• _EXERCISE_:
Below are some records. Return exactly the lines from the one with "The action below" to the one with "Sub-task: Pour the", and nothing else.

BEGIN GIVEN RECORDS

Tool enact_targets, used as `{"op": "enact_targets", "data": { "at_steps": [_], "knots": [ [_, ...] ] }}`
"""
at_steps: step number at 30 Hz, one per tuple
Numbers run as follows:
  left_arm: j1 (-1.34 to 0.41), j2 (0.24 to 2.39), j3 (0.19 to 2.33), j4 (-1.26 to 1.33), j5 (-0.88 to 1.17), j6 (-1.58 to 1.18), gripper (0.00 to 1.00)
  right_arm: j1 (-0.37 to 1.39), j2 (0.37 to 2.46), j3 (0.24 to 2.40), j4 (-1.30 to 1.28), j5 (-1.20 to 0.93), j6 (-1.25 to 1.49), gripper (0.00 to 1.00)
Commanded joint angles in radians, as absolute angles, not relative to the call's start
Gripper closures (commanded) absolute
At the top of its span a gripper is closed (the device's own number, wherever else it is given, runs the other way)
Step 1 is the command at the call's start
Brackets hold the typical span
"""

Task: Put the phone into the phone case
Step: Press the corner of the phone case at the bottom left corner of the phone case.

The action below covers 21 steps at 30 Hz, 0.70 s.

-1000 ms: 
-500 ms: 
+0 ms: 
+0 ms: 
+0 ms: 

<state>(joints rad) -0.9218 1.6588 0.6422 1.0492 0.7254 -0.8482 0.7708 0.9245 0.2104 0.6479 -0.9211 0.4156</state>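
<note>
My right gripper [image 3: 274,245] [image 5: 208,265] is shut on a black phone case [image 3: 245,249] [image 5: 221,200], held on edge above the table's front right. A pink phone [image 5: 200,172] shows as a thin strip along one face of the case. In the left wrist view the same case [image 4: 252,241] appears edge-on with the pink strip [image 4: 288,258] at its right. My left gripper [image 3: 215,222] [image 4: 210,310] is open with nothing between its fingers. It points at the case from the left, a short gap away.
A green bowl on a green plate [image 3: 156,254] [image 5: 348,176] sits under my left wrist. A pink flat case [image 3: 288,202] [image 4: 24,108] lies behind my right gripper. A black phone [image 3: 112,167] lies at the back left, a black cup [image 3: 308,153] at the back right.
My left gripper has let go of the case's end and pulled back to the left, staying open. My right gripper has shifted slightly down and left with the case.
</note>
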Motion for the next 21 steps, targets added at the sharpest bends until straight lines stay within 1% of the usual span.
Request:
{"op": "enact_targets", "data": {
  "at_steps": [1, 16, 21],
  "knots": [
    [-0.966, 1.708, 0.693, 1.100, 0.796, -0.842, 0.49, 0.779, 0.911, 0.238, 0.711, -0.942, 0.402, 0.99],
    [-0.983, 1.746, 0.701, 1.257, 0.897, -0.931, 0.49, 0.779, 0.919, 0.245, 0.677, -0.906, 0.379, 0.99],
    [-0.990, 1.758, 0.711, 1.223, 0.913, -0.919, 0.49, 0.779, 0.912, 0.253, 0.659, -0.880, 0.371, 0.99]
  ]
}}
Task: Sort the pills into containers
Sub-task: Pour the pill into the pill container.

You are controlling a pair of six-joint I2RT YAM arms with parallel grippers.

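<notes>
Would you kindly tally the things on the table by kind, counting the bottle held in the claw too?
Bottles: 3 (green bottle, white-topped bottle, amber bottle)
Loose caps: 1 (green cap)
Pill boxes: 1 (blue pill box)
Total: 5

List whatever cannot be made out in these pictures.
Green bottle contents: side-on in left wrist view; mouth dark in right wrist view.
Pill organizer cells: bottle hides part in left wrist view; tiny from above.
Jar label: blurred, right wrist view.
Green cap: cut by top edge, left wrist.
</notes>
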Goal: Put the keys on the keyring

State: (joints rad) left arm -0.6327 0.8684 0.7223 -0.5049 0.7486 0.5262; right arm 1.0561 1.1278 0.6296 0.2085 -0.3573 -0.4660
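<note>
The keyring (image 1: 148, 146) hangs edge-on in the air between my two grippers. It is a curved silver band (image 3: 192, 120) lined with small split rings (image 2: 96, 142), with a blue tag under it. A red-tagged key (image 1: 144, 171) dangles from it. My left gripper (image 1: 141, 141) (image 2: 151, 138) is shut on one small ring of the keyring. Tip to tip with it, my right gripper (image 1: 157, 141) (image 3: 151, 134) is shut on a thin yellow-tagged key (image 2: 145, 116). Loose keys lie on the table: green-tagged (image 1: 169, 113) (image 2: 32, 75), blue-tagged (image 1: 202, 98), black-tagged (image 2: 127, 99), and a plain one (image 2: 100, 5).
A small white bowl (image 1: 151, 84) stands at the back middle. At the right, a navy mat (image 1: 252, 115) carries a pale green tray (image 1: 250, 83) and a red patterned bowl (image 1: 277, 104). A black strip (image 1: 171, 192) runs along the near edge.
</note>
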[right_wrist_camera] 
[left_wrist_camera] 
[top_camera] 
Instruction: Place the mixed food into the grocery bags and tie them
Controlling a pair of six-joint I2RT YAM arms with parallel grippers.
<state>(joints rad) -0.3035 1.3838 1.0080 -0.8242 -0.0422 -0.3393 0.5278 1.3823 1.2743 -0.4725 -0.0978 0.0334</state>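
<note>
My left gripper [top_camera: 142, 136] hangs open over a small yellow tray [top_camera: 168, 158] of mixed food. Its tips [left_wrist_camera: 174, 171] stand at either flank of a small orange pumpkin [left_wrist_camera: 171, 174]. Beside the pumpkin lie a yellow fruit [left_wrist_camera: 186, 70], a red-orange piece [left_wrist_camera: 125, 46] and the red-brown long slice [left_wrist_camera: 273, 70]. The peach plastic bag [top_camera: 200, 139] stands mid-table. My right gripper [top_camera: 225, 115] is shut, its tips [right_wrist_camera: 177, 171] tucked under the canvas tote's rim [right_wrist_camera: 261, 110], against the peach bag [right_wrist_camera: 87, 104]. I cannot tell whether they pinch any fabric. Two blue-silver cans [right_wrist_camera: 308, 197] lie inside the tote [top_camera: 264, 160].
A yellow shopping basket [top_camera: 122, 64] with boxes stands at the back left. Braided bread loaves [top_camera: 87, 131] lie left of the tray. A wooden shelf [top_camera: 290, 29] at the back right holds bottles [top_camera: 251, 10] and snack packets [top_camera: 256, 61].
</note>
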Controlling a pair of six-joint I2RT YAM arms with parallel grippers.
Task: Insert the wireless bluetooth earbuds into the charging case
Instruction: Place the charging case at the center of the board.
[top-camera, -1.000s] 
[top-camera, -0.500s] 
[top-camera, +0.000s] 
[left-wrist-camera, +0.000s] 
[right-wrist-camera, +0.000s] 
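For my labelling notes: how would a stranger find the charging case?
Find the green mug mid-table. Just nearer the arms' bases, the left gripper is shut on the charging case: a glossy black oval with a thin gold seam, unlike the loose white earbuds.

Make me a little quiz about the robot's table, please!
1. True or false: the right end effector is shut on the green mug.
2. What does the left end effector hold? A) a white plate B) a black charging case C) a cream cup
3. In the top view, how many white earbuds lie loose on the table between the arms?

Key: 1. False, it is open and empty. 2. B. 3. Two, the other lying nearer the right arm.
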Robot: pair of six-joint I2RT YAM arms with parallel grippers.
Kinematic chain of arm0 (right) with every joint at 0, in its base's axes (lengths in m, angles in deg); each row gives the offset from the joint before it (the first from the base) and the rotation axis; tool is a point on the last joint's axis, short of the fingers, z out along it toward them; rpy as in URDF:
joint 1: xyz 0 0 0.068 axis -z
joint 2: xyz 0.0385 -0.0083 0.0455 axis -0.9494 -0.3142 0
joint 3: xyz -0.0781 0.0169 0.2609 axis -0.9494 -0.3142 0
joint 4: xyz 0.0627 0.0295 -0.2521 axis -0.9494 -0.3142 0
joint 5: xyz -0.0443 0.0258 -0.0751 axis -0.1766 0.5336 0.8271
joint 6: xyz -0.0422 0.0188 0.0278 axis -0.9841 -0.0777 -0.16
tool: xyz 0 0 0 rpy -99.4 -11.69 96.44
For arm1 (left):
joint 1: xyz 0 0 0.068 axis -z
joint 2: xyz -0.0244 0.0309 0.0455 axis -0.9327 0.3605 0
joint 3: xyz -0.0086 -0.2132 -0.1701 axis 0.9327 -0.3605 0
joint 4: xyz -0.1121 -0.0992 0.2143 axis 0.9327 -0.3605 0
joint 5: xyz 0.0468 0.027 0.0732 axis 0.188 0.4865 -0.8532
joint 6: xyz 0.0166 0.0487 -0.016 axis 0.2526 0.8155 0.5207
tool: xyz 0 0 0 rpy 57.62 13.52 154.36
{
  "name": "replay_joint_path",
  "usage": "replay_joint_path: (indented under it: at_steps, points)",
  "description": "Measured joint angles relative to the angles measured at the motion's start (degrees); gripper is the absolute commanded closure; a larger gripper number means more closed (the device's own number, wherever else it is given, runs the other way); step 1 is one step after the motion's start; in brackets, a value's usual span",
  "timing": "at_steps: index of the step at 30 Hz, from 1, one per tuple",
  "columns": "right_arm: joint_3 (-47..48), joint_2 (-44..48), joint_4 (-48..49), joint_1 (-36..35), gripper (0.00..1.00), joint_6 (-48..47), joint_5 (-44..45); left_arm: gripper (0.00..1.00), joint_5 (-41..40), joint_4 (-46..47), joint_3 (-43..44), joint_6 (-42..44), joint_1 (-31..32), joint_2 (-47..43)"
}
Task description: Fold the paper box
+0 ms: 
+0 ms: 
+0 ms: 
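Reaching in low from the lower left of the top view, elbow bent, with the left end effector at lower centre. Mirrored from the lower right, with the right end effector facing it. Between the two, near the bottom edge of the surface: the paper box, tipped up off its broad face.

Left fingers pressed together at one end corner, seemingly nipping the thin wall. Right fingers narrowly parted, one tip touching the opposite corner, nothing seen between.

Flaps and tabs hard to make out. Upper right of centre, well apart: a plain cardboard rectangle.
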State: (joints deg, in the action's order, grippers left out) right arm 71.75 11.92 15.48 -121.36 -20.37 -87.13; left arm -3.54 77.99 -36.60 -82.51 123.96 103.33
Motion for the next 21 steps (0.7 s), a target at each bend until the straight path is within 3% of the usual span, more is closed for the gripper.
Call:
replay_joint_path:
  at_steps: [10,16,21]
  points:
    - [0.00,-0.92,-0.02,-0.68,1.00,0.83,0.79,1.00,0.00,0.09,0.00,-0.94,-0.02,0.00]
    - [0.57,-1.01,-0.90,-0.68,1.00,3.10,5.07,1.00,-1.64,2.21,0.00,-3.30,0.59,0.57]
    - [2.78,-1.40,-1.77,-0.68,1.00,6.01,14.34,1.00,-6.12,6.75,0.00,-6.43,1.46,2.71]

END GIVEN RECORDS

• _OUTPUT OF THE EXERCISE_:
The action below covers 21 steps at 30 Hz, 0.70 s.

-1000 ms: 
-500 ms: 
+0 ms: 
+0 ms: 
+0 ms: 

<state>(joints rad) -0.9218 1.6588 0.6422 1.0492 0.7254 -0.8482 0.7708 0.9245 0.2104 0.6479 -0.9211 0.4156</state>
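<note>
My right gripper [image 3: 274,245] [image 5: 208,265] is shut on a black phone case [image 3: 245,249] [image 5: 221,200], held on edge above the table's front right. A pink phone [image 5: 200,172] shows as a thin strip along one face of the case. In the left wrist view the same case [image 4: 252,241] appears edge-on with the pink strip [image 4: 288,258] at its right. My left gripper [image 3: 215,222] [image 4: 210,310] is open with nothing between its fingers. It points at the case from the left, a short gap away.
A green bowl on a green plate [image 3: 156,254] [image 5: 348,176] sits under my left wrist. A pink flat case [image 3: 288,202] [image 4: 24,108] lies behind my right gripper. A black phone [image 3: 112,167] lies at the back left, a black cup [image 3: 308,153] at the back right.
My left gripper has let go of the case's end and pulled back to the left, staying open. My right gripper has shifted slightly down and left with the case.
</note>
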Motion for the next 21 steps, targets added at the sharpest bends until straight lines stay within 1% of the usual span.
Request:
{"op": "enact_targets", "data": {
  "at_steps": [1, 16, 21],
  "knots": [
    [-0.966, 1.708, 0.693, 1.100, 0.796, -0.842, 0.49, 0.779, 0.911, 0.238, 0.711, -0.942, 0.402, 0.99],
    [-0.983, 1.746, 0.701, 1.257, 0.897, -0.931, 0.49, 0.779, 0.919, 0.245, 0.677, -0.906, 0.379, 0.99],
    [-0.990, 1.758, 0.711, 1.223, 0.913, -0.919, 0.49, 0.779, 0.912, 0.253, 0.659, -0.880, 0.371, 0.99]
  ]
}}
Task: Sort the pills into containers
Sub-task: Pour the pill into the pill container.

Nothing remains to be answered in this exercise.